等水沸腾后关火降温,或水底仅泛起小气泡时,再将鸡蛋缓慢打入锅中,盖上锅盖焖4-6分钟,然后加入少许盐调节咸淡。
“扣。”
“是男是女?”
虎牙问。
萧文狸:“女。”
虎牙仔细穿好衣服,才打开门,可刚打开门,荷包蛋的香气就扑鼻而来。
虎牙?
萧文狸黑乎乎的小脸上开心地笑:“我特意学的,你尝尝好吃吗?”
虎牙:“这个你自己吃吧,这是你的心意,我舍不得吃。”
“……”萧文狸一脸懵逼。
卫兵死死咬住牙,忍住笑,憋得像个可达鸭一样。
萧文狸只好拿起筷子咬了一口:“看,没有毒。”
虎牙:“你咬了我怎么吃?”
萧文狸:“你吃我没咬的那部分。”
“不要。”虎牙果断拒绝。
萧文狸只好自己吃完了,将盘子放在院子的桌子上:“你该教我练武了。”
虎牙:“我先舞一套枪法,你记着。”
虎牙从武器架上取下一杆铁枪,到一处空地,枪尖震颤,嗡鸣之声细锐如蜂群疾飞,枪风愈发激荡,愈演愈烈。
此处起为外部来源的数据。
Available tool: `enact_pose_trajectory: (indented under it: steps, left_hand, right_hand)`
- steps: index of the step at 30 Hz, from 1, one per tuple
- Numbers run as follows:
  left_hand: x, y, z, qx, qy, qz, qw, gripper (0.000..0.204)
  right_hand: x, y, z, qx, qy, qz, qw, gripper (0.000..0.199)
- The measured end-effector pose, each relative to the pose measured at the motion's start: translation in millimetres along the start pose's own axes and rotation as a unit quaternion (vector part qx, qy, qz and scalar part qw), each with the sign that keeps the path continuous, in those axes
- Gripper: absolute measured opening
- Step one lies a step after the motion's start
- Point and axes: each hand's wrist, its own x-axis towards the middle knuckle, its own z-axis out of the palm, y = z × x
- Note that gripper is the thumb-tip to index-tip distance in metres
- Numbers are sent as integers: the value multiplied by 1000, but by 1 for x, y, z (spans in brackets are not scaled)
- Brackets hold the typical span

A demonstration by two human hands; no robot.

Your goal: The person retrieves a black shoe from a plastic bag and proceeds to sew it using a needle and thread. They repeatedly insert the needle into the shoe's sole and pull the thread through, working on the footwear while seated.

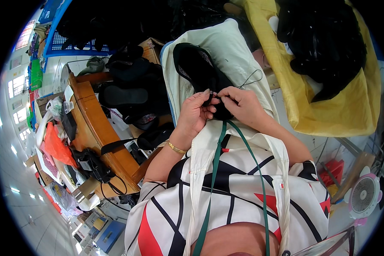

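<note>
A black slip-on shoe (221, 80), with a patterned lining in its opening, lies on a pale cloth (232, 40) in front of me. My left hand (195, 112) is closed, its thumb and forefinger pinching at the near part of the shoe. Close against it, my right hand (244, 107) is pinched shut, fingertips meeting those of the left. Something tiny shows between the fingertips, too small to name. A dark thin loop of thread (252, 78) stands out above my right hand.
Black shoes (123, 96) pile up at the left beside a wooden drawer table (89, 115). A blue crate (57, 42) stands far left. At the right, a yellow sack (303, 113) carries black pieces (328, 47). A small fan (364, 194) stands lower right.
</note>
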Motion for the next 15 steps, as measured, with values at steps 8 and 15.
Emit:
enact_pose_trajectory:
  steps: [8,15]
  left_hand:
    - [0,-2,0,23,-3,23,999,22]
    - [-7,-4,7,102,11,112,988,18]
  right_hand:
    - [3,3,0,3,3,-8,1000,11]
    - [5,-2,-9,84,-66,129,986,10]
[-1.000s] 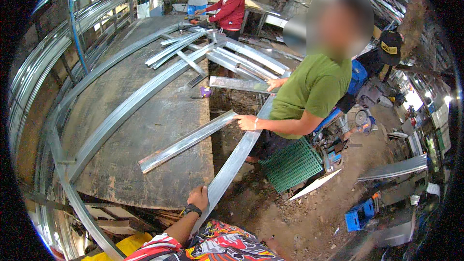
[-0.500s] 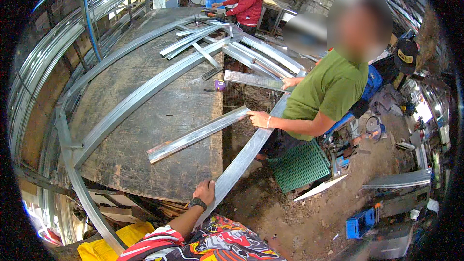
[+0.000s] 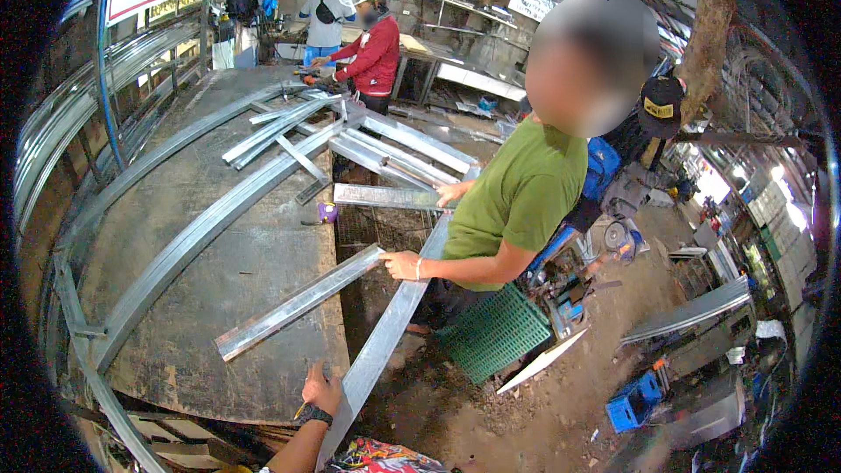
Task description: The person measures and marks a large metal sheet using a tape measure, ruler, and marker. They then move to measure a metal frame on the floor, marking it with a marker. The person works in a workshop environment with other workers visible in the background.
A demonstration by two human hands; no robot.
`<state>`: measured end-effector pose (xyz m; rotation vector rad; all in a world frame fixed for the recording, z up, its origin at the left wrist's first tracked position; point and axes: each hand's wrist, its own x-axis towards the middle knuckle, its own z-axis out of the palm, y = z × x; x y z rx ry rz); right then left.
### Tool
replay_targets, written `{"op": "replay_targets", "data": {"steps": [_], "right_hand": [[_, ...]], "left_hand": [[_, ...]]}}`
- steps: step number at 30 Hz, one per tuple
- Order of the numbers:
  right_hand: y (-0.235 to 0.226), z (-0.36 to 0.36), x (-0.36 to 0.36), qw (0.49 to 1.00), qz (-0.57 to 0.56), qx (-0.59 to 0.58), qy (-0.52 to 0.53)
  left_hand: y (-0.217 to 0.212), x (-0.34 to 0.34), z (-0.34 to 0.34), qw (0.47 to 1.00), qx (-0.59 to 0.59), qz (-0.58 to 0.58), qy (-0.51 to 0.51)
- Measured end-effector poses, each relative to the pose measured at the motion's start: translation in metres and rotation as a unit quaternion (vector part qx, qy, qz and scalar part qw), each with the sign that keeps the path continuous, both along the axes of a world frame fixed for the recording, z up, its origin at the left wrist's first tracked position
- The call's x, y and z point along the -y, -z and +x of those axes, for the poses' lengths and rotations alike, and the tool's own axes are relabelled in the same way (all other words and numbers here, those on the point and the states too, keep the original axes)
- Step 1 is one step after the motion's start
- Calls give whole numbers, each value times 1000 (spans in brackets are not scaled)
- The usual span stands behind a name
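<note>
My left hand (image 3: pixel 322 392), with a dark watch on its wrist, is at the table's near right corner. Its fingers are partly curled, and a thin yellowish tip pokes out beside the wrist; what it belongs to is hidden. Right beside this hand, a long galvanized metal channel (image 3: pixel 385 337) slants from my body up to the co-worker's waist. A co-worker in a green shirt (image 3: pixel 517 201) has one hand (image 3: pixel 403 265) on the end of a shorter metal channel (image 3: pixel 298 302) lying across the table edge. The co-worker's other hand (image 3: pixel 454 193) touches another short channel (image 3: pixel 385 196). My right hand is out of view.
A large dark worktable (image 3: pixel 201 298) bears a curved metal frame (image 3: pixel 210 219) and several loose channels. A purple tape measure (image 3: pixel 327 212) sits near its right edge. A green plastic crate (image 3: pixel 495 333) and a blue crate (image 3: pixel 634 401) are on the floor. Two people work at the far end.
The view has swung right and up, so the scene sits lower and further left. My left hand has come away from the long channel's edge toward the table corner.
</note>
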<state>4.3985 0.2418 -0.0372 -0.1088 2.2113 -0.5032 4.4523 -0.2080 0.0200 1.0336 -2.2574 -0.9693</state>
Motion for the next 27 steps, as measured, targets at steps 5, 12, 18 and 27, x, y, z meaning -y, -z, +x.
{"op": "replay_targets", "data": {"steps": [5, 12, 18, 27], "right_hand": [[-20, -6, 11, 998, -10, 3, 63], [-45, -6, 12, 994, -21, 4, 111], [-48, -7, 16, 992, -21, 12, 123], [-44, -13, 26, 991, -25, 16, 128]], "left_hand": [[-36, 10, -37, 997, -13, 9, 79], [-25, -24, -14, 959, 102, -5, 264], [-15, -36, 6, 945, 98, -132, 283], [-7, -29, 5, 957, 50, -123, 257]]}}
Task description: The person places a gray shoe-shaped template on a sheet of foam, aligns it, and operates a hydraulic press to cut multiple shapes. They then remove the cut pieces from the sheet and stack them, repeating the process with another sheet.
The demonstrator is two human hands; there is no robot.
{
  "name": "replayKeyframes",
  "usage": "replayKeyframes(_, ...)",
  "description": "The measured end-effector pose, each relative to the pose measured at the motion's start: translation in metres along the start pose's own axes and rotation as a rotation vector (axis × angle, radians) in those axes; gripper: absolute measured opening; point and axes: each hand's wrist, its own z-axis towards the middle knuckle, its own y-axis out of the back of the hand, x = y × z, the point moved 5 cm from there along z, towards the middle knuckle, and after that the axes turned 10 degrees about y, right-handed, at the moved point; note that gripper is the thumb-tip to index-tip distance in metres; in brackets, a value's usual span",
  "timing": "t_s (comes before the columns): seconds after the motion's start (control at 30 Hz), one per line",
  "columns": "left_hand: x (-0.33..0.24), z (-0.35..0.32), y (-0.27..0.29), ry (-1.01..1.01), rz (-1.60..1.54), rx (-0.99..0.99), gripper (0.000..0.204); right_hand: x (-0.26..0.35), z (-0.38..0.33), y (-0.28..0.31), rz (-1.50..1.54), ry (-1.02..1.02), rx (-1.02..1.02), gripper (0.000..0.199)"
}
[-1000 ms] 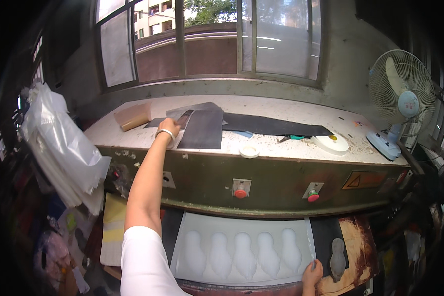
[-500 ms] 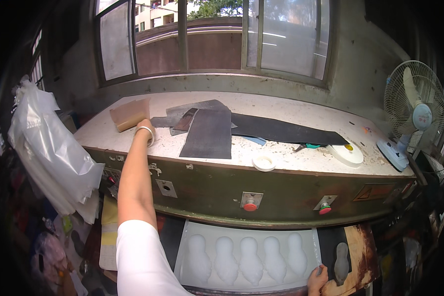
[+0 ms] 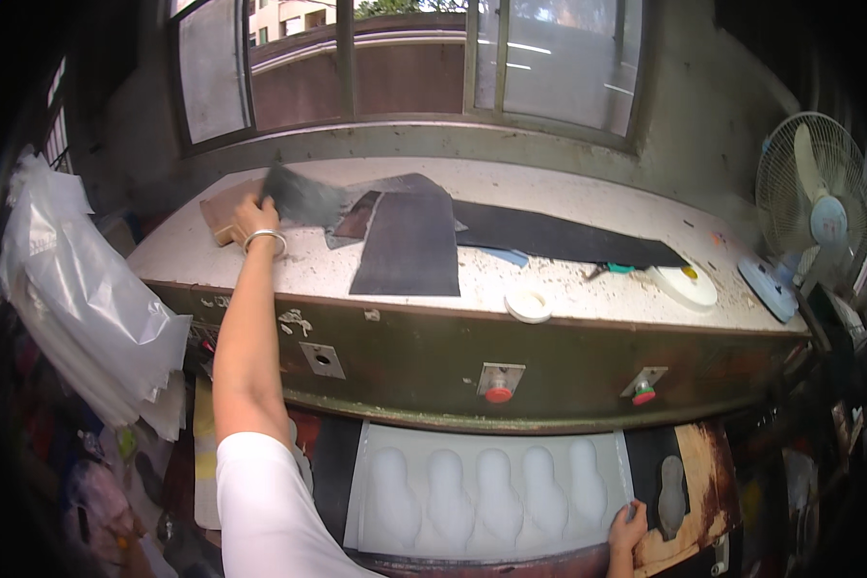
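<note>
Counter (image 3: 588,197): dark strips (image 3: 407,246) and a brown roll (image 3: 220,214) are borne on it.
Pale sheet (image 3: 469,453): five rounded forms (image 3: 496,496) are lined along it.
Dark sheet (image 3: 303,197): it is held (blurred) at the counter's left end.
Left hand (image 3: 252,222): the dark sheet is pinched by its fingers.
Right hand (image 3: 627,530): fingers are curled at the pale sheet's right edge; a pinch cannot be told.

Wide downward fisheye view from the head
</note>
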Motion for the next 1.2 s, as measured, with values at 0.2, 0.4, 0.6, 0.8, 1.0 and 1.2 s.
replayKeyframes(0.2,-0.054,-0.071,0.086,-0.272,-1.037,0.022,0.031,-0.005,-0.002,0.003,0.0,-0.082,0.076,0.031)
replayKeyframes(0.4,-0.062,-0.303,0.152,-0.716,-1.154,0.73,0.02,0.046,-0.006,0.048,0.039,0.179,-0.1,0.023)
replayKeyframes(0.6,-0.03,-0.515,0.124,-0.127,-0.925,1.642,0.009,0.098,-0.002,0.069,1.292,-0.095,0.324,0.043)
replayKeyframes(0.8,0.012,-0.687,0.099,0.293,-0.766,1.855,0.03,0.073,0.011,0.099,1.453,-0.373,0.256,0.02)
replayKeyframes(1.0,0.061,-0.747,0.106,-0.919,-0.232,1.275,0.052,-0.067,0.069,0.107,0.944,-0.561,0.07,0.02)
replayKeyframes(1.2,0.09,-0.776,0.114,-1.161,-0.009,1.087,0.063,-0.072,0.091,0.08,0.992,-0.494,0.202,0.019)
虎牙辗转腾挪,枪随身走,身跃若鹞子凌空翻转,腰劲流转间圈枪横扫,寒芒翻飞。
萧文狸见了,懵懵懂懂,并不知道这套枪法有多么优秀,只觉得很厉害:“你就教我这个吧。”
虎牙收了枪,站定,看向萧文狸,眼神深了深:“我教你一式吧。”
萧文狸点头:“好。”握起了一杆木枪。
风渐起,拂过庭院,从头顶的老柿子树上携来了几片落叶,打着旋儿悠悠飘坠而下。
“哈!”
萧文狸一枪破空,汗水顺着她额角滑落,混着薄薄的晨尘,在腮边拖出一道湿痕,然后重重砸在脚下的硬地上,溅起微小的尘埃。
虎牙拿起自己的汗巾,擦了擦自己额头的汗,对萧文狸头上的汗视若无睹:“试一试连起来。”
“哈!”
长枪震颤,虽然没有虎牙那么有力道,但明显熟练了很多。
虎牙:“今天就这样了,去练舞吧,每天早上都这么练,搞不明白再来找我,一个月后再来找我,我教你新的,还有我要去京城,来回大概一个月,你去不去?”